With only 4% of the UK tech workforce from a BAME background, the tech industry is in a bad spot in regards to diversity. Age, disability, and gender are also at the forefront of the problem. This is typically the result of unconscious bias, and businesses are losing out on some of the best talent as a result. Humans receive around 11 million pieces of information every second, and while our brains process all of this, our conscious minds can only handle around 40 pieces. As a result of automatically taking cognitive shortcuts, hiring managers tend to make decisions without consciously thinking about them, which leads to unconscious biases forming. These decisions are often based on factors such as background, culture, environment, and personal experience, and such choices can lead to others missing out on opportunities. Most organisations hire what they know in terms of people, so if a business predominantly consists of white males, for example, that’s the demographic they’ll hire.
According to BIMA’s Tech Inclusion & Diversity report 2019, just over a third of women believe their gender has impacted their career development, while 14% of people think their ethnicity has played a part. This goes to show that a lack of workplace diversity is a critical issue. But because of how beneficial diversity can be to the workplace, more businesses are realising the importance of it and changing their policies accordingly. As leadership advisory firm Egon Zehnder note: “Whether viewed as a business imperative, an ethical responsibility, or a fiduciary requirement, diversity and inclusion has moved to the top of the agenda.”
In order to hire diverse talent, though, recruiters need to adapt their hiring processes to avoid unconscious bias. But how best to do this? One fix that’s been touted for businesses is AI (Artificial Intelligence), but many are sceptical. Here we look at whether AI is a viable solution for bridging the tech diversity gap or not.

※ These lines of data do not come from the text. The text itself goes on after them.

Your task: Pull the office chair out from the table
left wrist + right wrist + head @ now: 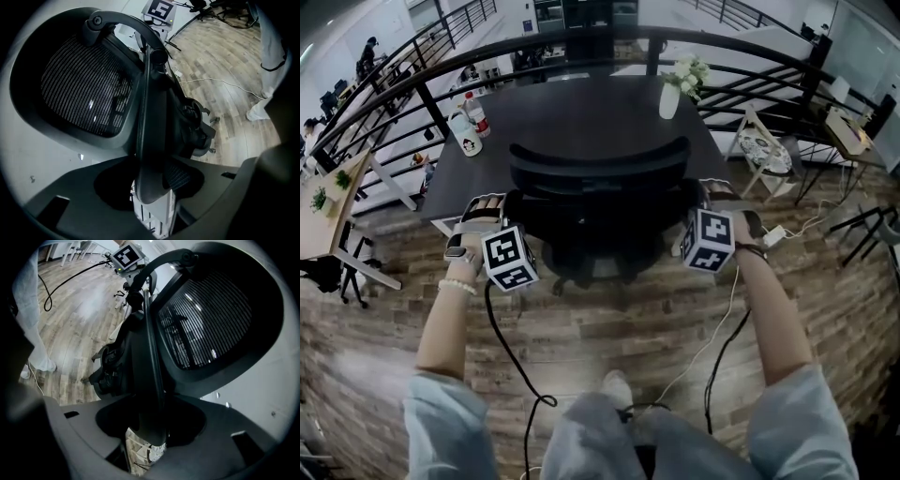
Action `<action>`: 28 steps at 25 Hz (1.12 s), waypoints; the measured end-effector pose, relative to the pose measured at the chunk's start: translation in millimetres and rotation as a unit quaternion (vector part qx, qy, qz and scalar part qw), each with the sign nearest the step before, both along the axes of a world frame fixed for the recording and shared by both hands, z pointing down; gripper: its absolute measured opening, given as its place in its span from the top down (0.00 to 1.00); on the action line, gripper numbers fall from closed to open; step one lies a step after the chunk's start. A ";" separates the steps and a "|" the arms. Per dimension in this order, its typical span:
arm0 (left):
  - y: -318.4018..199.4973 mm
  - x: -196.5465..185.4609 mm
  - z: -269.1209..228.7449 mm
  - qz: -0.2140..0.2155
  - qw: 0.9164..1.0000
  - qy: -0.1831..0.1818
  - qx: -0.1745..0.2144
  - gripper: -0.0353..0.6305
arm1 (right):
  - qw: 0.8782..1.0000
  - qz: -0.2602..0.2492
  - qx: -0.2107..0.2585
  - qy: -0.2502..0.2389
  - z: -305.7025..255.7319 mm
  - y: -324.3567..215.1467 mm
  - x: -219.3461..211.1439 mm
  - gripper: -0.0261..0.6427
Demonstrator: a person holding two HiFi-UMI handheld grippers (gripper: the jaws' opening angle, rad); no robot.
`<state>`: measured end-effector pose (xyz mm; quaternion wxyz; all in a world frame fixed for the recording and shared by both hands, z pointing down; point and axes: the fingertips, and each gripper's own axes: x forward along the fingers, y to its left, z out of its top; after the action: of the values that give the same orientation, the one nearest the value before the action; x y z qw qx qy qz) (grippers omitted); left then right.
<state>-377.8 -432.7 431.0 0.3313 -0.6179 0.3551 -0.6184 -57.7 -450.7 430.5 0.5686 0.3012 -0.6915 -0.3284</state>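
Note:
A black mesh-backed office chair (600, 178) stands tucked against the dark table (581, 108). My left gripper (508, 204) is at the left side of the chair's back and my right gripper (698, 197) at the right side. In the left gripper view the left gripper (152, 187) has the backrest's dark edge (145, 117) filling the gap between its jaws. The right gripper (147, 427) holds the opposite edge (150, 362) the same way. Both look shut on the chair's back frame.
A white vase with flowers (671, 98) and two bottles (469, 127) stand on the table. A curved black railing (422, 75) runs behind it. Cables (520, 375) trail over the wooden floor by the person's legs. A white stand (764, 155) is at the right.

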 end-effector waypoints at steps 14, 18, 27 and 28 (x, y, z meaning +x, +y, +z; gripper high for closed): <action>60.0 6.1 0.5 -0.021 1.000 0.007 0.009 0.65 | 1.000 -0.023 0.010 -0.019 -1.1 60.7 5.7 0.67; 78.2 5.8 1.2 -0.039 0.999 0.007 0.008 0.64 | 1.000 -0.019 0.015 -0.013 0.6 78.0 7.4 0.67; 151.1 42.9 -0.2 -0.002 1.000 0.017 0.000 0.66 | 1.000 -0.016 0.004 -0.007 -1.1 117.8 35.4 0.67; 160.6 46.3 0.1 -0.001 1.000 0.020 0.000 0.66 | 1.000 -0.019 0.005 -0.007 -0.6 125.1 37.3 0.67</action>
<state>-331.4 -272.0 431.1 0.3238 -0.6295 0.3623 -0.6063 -20.4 -325.6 429.9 0.5556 0.2935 -0.6994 -0.3406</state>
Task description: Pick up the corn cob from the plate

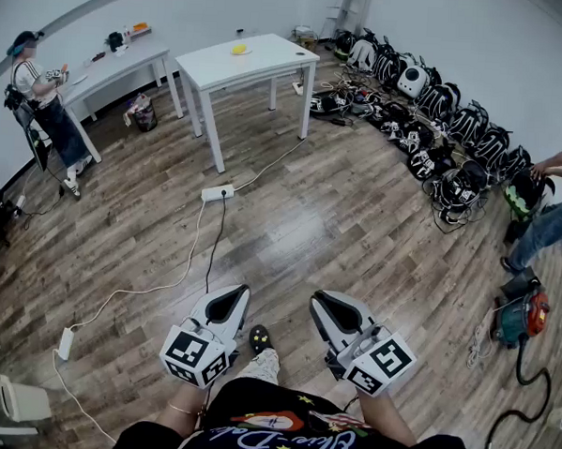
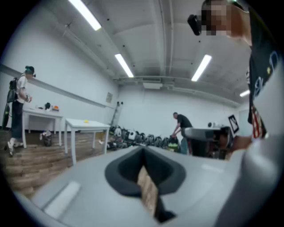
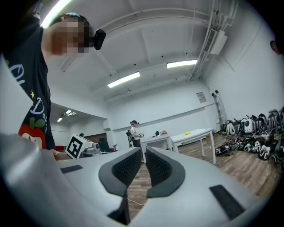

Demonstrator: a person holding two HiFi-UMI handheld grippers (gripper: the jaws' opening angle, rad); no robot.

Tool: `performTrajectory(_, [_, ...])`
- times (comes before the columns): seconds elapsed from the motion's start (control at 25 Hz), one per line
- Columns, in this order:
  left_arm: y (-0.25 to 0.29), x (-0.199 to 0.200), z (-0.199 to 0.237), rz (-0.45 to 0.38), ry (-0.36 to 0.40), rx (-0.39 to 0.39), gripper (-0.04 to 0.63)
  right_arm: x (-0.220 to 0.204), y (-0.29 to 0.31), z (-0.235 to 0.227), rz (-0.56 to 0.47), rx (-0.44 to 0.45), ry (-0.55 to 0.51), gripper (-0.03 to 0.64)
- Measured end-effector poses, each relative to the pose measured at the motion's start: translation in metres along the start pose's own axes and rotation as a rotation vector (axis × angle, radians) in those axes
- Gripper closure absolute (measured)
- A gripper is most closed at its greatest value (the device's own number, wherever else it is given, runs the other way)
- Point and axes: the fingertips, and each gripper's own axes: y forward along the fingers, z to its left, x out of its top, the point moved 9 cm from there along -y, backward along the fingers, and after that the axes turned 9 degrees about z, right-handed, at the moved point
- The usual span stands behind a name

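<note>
The corn cob (image 1: pixel 239 49) is a small yellow spot on a white table (image 1: pixel 261 63) far across the room; its plate is too small to make out. It also shows as a yellow speck (image 2: pixel 86 120) in the left gripper view and as a yellow speck (image 3: pixel 188 132) in the right gripper view. My left gripper (image 1: pixel 230 299) and right gripper (image 1: pixel 331 307) are held side by side at waist height, pointing roughly level toward the table, several steps from it. Both are shut with nothing between the jaws, as seen on the left gripper (image 2: pixel 143 150) and the right gripper (image 3: pixel 144 150).
A power strip (image 1: pixel 217 193) and white cables lie on the wooden floor between me and the table. Backpacks (image 1: pixel 436 133) line the right wall. One person (image 1: pixel 43 103) stands by a second table (image 1: pixel 120 65), and another person (image 1: pixel 559 205) bends at right. An orange tool (image 1: pixel 522 316) lies near my right.
</note>
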Motion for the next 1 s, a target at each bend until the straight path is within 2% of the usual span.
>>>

AI provides better hiring results for companies
When applied properly, AI can help remove unconscious bias by evaluating CVs with no human preconceptions. While hiring managers dream of picking the right candidate as soon as possible, this becomes a difficult task when hundreds of people have applied for a role. However, AI-centered hiring helps to identify what is necessary for success in a role and matches candidates according to those characteristics in a much quicker and efficient way. These models enable a business to maximise the diversity of the talent pool.

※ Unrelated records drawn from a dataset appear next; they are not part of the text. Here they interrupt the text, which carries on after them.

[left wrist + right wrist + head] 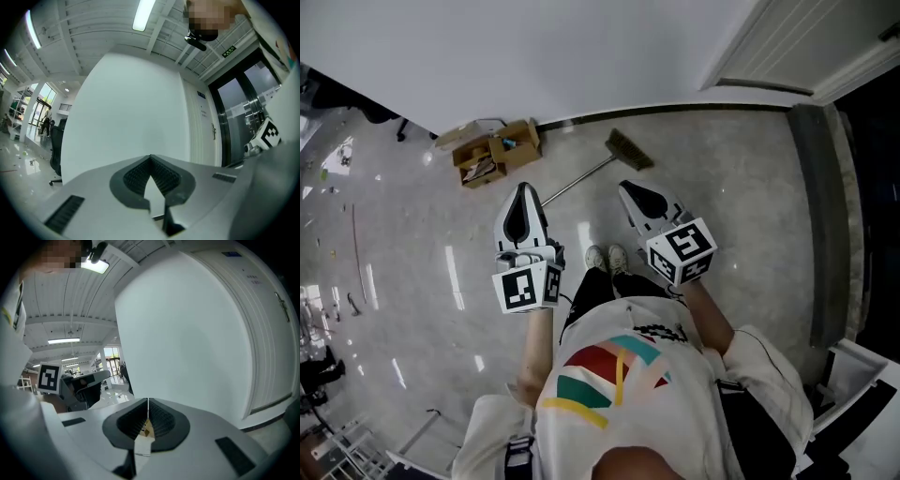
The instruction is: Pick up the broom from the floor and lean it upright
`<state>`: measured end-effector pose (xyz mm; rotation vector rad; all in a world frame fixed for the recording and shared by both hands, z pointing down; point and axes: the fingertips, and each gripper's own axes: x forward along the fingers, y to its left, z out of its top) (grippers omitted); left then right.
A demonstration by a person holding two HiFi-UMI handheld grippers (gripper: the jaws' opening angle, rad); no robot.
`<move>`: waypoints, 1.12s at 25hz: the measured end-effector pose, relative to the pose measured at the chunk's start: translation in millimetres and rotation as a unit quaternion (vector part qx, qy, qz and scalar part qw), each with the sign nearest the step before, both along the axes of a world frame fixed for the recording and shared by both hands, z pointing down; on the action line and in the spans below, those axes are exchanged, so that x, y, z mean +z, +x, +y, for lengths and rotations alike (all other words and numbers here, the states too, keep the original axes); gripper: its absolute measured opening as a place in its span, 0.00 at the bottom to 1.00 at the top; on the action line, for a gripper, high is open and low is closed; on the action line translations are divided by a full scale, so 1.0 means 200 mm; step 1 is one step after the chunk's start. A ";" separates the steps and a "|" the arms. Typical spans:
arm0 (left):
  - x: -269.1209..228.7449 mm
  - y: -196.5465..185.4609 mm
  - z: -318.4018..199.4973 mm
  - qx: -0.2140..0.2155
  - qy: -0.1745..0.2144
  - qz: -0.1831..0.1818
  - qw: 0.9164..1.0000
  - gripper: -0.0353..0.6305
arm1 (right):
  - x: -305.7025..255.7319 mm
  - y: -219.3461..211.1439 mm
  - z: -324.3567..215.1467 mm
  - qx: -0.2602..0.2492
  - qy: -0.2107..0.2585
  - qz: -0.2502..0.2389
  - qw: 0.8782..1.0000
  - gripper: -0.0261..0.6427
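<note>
The broom (627, 149) lies on the grey floor close to the white wall, its brush head at the far end and its thin handle (577, 185) slanting back toward me. Both grippers are held out in front of me, above the floor and apart from the broom. In the head view my left gripper (523, 195) hangs over the near end of the handle, and my right gripper (631, 193) is just short of the brush head. The left gripper (151, 159) is shut with nothing in it. The right gripper (148, 402) is shut and empty too.
An open cardboard box (497, 152) with oddments stands against the wall (544, 56) left of the broom. A door (811, 42) is at the far right. My shoes (607, 258) stand just behind the handle. A dark office chair (55, 150) is off to the left.
</note>
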<state>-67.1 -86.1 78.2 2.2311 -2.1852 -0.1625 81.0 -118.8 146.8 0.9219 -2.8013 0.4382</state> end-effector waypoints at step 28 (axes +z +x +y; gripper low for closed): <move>1.78 -1.01 -0.50 -0.168 -0.059 0.048 0.983 0.12 | 1.82 -1.16 -0.85 -0.372 0.100 0.208 0.899 0.40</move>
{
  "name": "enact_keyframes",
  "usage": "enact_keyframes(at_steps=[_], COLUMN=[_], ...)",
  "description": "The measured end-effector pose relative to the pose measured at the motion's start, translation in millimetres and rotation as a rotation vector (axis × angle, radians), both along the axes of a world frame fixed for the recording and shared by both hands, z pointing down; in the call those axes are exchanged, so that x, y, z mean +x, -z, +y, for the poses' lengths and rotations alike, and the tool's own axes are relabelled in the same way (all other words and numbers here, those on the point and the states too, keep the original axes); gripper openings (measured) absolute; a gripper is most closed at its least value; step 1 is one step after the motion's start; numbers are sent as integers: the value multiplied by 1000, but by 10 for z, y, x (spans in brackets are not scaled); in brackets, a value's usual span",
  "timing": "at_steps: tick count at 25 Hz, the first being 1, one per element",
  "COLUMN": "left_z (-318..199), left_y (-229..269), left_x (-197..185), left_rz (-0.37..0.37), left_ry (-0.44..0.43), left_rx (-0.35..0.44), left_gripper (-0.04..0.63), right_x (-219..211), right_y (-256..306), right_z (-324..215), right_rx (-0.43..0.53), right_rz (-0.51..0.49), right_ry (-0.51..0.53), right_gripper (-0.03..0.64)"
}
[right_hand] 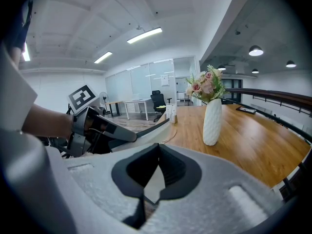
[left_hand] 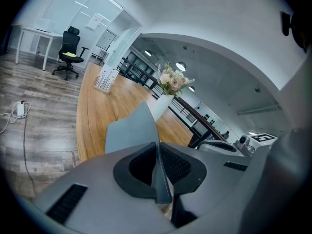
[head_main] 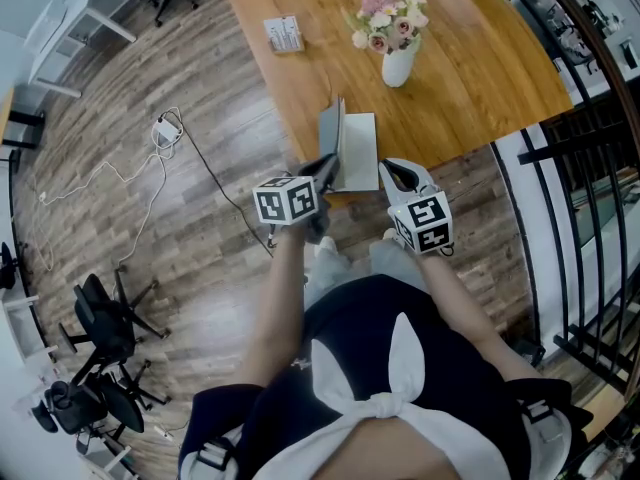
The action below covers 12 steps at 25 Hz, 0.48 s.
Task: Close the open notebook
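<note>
The notebook lies at the near edge of the wooden table (head_main: 470, 78). Its white page (head_main: 360, 153) lies flat and its grey cover (head_main: 331, 128) stands almost upright. My left gripper (head_main: 325, 170) is shut on the lower edge of that cover. In the left gripper view the cover (left_hand: 130, 130) rises between the pads of the left gripper (left_hand: 157, 152). My right gripper (head_main: 392, 171) hovers at the notebook's near right corner, its tips pressed together and shut, with nothing seen between them. From the right gripper (right_hand: 158, 152) I see the left gripper (right_hand: 131, 136) holding the cover (right_hand: 156, 125).
A white vase of flowers (head_main: 397, 63) stands on the table beyond the notebook, and a small white box (head_main: 284, 34) lies further left. A power strip with cables (head_main: 166, 128) is on the floor, office chairs (head_main: 100, 318) at the left, a black railing (head_main: 580, 168) at the right.
</note>
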<state>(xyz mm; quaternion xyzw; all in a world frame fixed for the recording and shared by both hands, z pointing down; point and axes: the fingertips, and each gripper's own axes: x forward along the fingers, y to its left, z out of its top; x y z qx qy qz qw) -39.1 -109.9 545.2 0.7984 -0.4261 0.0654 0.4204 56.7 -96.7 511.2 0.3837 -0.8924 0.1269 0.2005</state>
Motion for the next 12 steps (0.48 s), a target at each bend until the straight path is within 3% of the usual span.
enact_keyframes(at_steps=[12], left_z=[-17], left_y=[-58], left_x=[120], left_rz=[-12], left_ry=[-21], left_rx=[-8], left_gripper=[37], right_x=[40], right_y=[-26], right_z=[-32], right_rx=[-7], right_rz=[0], right_ry=[-3], right_gripper=[-2])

Take LinkedIn’s machine-learning model, which provides a ranked list of candidates based on factors including similarity of work experience and skills, the job role, posting location, and the likelihood of a candidate responding. This platform has reached 660 million users and increased job advert engagement by 50% year over year.
Modern Hire’s AI-powered enterprise hiring platform is another example, and is used by Amazon, Walmart, and CVS Health to make smarter hiring decisions. The tool allows organizations to continuously improve hiring results through more data-driven, personalized experiences for candidates, recruiters, and managers. Mike Hudy, Chief Science Officer at Modern Hire told Forbes that the company “simply designs scientific and fair hiring tools, and rigorously monitors candidate scoring (how technology-enabled interviews are evaluated and rated during the review process) to ensure bias is eliminated.”
The effectiveness of these tools is ultimately determined by the data that’s used, however, and it must be job-relevant in order for AI to make better decisions and reflect a diverse team. Meanwhile, like other hiring tools out there, AI models need to be continuously audited to ensure they are accurate, fair, and free of bias, otherwise they face running into the kind of problems we highlight next.
What happens when AI goes wrong?
Although AI technologies have been praised for eliminating unconscious bias, it’s not a foolproof model. As many are based on résumé or job application data, this could prove to be inherently biased if the information is centered around the types of people the company currently employs. This is typically collected from previous applicants and employees already hired. So if very few women work for a business, for example, there’s going to be limited relevant information and the model will therefore be primarily focused on a male candidate pool. Take Amazon, which experienced an AI problem when its machine-learning engine didn’t favour women. The software was not rating candidates in a gender-neutral way considering the data was being taken from the company over the last decade, which reflected a male-dominated field. Essentially, the system had taught itself to prefer men, and Amazon soon abandoned the venture.
Meanwhile, the use of facial recognition tools have been known to discriminate against minorities and those with disabilities. For example, Google faced backlash when its automated photo-tagging tool misidentified black people as gorillas. Since the incident, the tech giant has removed gorillas and other primates from its lexicon. Another issue with facial recognition is that often it fails to recognize women, with white females misclassed as men 19% of the time, while errors increase to 35% for non-white women. In order for these applications to be bias-free, they require a lot of diverse facial data, otherwise they fail to reflect an inclusive group. Without this, these apps may discriminate against different racial groups or those with facial injuries. This shows that these models tend to be inconsistent and need to be used with caution if they want a fair result.
Overall, AI can certainly help tech businesses diversify their teams. However, one thing is certain: AI models are only as good as the data they are trained on and the people who create them.